**Your task**
Nothing beyond the line containing "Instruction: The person" should be printed; print each line exactly from the first line of the listing below through it.

---*---

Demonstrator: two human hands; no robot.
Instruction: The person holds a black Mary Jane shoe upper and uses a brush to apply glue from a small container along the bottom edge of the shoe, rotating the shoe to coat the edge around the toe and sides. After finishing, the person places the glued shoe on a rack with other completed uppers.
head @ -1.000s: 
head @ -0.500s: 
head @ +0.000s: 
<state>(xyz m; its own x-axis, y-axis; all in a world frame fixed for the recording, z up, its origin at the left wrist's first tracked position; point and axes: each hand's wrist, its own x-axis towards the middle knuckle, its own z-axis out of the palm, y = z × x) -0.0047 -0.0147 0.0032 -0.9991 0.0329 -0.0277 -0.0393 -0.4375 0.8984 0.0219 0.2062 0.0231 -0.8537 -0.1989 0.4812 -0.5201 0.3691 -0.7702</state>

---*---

**Task solution**
Demonstrator: two human hands; no robot.
Instruction: The person holds a black Mary Jane shoe upper and uses a brush to apply glue from a small container along the bottom edge of the shoe, rotating the shoe to coat the edge around the toe and sides. After finishing, the person places the glued shoe on a rack with other completed uppers.

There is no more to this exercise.